Please tell us if you have any plans at all to release some ObjC SDK or, at-least, a Wrapper. I would really like some notice on your part before I again invest months and months and have it turned out to not last (Datastores).
So, please, let us know what you are upto with this issue. Time is really running out for some of us Datastores lovers.
PS: I'm just sad Datastores are ending, Its not that they're special to make/host, they're special because of Dropbox behind it. Oh well!
Just chiming in, another ObjC developer wanting v2!
I think Dropbox is ignoring those developing and building value for them. Following changes in technology is fine but maintaining existing technologies is as important. It is about securing investments. Deprecating an API generates lot of efforts for the developer community. Leaving those willing to support this change nevertheless with no option is even worse.
I have a large Objective C code base and nearly a dozen of apps on the store. I will try to keep the v1 API as long as possible and drop Dropbox support afterwards. There are other options.
Thanks everyone for all of the feedback! We read everything and sincerely appreciate the time taken to write it.
To be clear, we hear and understand the need for Objective-C support.
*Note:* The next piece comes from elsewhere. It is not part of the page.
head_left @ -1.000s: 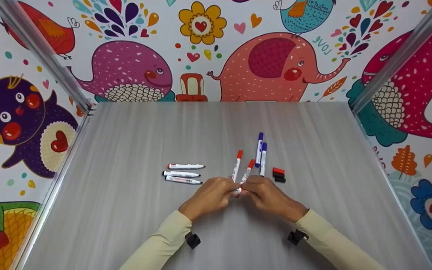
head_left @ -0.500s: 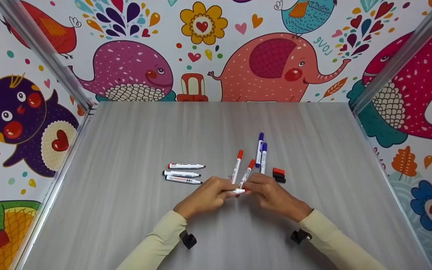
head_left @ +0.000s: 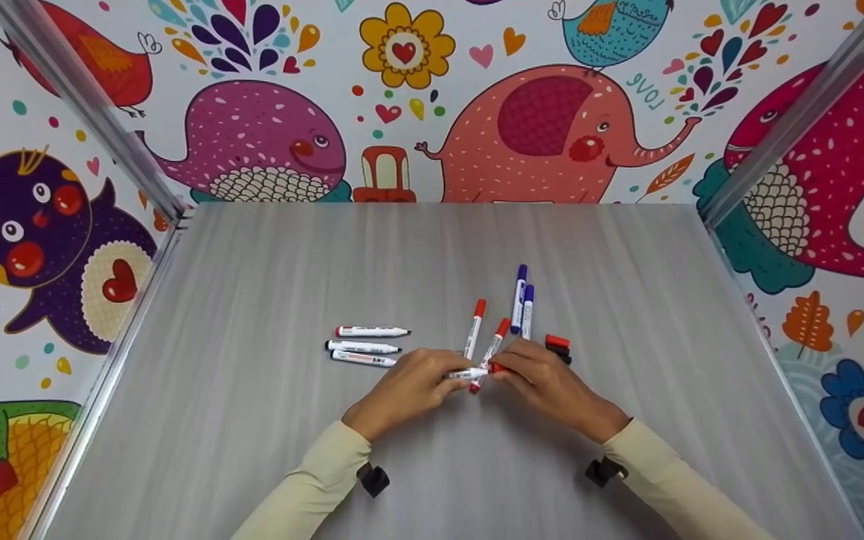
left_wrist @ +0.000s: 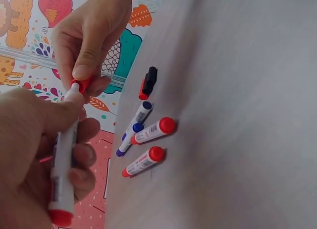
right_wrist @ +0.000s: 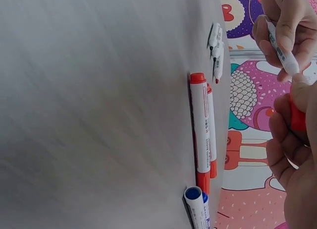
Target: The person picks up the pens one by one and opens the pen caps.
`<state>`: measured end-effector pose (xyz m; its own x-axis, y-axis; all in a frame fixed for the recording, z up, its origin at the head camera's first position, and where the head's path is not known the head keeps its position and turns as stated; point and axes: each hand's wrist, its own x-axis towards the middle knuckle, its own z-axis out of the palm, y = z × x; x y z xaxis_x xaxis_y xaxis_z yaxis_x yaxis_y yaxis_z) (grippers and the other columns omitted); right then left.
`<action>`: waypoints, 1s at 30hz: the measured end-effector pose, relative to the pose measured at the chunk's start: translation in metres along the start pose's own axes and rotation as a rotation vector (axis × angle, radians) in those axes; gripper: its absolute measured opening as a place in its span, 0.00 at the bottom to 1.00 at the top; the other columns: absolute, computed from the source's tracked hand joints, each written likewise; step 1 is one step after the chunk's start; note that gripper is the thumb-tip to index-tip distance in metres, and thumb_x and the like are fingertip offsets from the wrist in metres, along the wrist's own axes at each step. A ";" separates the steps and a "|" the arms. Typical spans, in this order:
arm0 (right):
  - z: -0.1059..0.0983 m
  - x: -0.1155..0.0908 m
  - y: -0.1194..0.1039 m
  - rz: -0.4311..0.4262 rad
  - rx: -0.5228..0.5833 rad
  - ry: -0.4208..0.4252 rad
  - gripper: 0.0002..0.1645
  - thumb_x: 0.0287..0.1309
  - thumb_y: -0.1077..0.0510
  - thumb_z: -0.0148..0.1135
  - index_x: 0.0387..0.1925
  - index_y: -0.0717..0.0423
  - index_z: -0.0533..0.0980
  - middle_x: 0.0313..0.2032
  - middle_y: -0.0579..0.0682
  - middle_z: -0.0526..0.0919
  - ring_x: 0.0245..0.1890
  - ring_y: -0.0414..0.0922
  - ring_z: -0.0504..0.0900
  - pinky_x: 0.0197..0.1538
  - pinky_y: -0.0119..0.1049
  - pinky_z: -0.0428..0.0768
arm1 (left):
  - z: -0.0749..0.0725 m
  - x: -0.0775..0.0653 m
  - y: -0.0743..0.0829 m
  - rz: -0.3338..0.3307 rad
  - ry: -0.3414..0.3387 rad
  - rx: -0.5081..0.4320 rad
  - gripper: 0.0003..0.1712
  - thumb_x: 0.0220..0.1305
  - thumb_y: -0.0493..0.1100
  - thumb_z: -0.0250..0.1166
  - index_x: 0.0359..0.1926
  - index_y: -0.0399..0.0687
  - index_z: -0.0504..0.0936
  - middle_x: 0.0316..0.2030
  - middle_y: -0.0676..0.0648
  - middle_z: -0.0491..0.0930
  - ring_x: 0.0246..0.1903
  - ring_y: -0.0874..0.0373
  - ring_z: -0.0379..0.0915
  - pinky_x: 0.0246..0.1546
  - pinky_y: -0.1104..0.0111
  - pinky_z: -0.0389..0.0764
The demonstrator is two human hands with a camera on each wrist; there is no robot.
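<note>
My left hand (head_left: 406, 390) grips a white marker with a red end plug (left_wrist: 63, 174), its tip pointing at the other hand. Between thumb and fingers, my right hand (head_left: 556, 386) pinches a red cap (left_wrist: 84, 84) right at the marker's tip. Whether tip and cap touch, I cannot tell. Just beyond the hands lie two red-capped markers, the farther one (head_left: 475, 330) and the nearer one (head_left: 496, 341); the nearer runs under the held marker in the head view.
Three uncapped markers (head_left: 372, 331) lie at the left, tips rightward. Two blue-capped markers (head_left: 519, 300) lie behind the right hand. Beside that hand are loose caps, a red one (head_left: 557, 341) and black ones (left_wrist: 150, 80). Printed panels (head_left: 267, 142) border the grey table (head_left: 289, 262).
My hands have drawn slightly apart and moved a little away from me. More of the held marker's white tip and the red cap now shows between them.
</note>
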<state>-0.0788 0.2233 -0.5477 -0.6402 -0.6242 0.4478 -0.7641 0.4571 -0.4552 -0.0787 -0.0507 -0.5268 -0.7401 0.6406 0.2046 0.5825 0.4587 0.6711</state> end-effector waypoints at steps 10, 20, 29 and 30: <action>0.001 -0.006 0.006 0.040 0.008 0.044 0.21 0.53 0.68 0.83 0.50 0.57 0.90 0.45 0.47 0.79 0.43 0.41 0.80 0.47 0.23 0.80 | 0.001 -0.013 -0.006 -0.023 0.057 0.108 0.10 0.70 0.41 0.78 0.50 0.45 0.90 0.43 0.51 0.90 0.38 0.63 0.80 0.43 0.66 0.86; 0.000 -0.009 0.007 0.106 -0.008 0.079 0.20 0.53 0.67 0.85 0.49 0.57 0.91 0.46 0.47 0.80 0.48 0.42 0.81 0.53 0.20 0.78 | 0.003 -0.025 -0.013 0.005 0.111 0.171 0.09 0.69 0.39 0.79 0.48 0.45 0.91 0.42 0.51 0.85 0.39 0.61 0.80 0.43 0.66 0.85; 0.001 -0.013 0.011 0.099 -0.006 0.082 0.22 0.52 0.71 0.84 0.50 0.60 0.90 0.47 0.48 0.81 0.49 0.44 0.83 0.56 0.15 0.75 | 0.001 -0.033 -0.018 0.009 0.141 0.194 0.08 0.69 0.39 0.79 0.47 0.45 0.92 0.42 0.51 0.84 0.41 0.60 0.79 0.45 0.65 0.84; 0.001 -0.014 0.011 0.098 -0.004 0.083 0.22 0.52 0.71 0.84 0.50 0.59 0.90 0.47 0.48 0.82 0.48 0.44 0.83 0.56 0.15 0.74 | 0.001 -0.034 -0.018 0.009 0.148 0.196 0.08 0.69 0.39 0.79 0.47 0.45 0.92 0.42 0.51 0.83 0.41 0.60 0.79 0.45 0.65 0.84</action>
<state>-0.0788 0.2362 -0.5599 -0.7161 -0.5220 0.4633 -0.6977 0.5161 -0.4969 -0.0636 -0.0804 -0.5470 -0.7673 0.5546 0.3220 0.6327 0.5731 0.5208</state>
As Steve mentioned earlier in the thread, we intended for Objective-C support to be available, but made a misjudgment about the technical barriers to making that possible. That unfortunately means it will take us longer than we intended to offer it.
That said, the good news is that API v1 a.k.a. the Core API is not deprecated, so you can continue to use it. We don't intend on deprecating the Core API for some time, and we will offer a long span of time for migration once we do.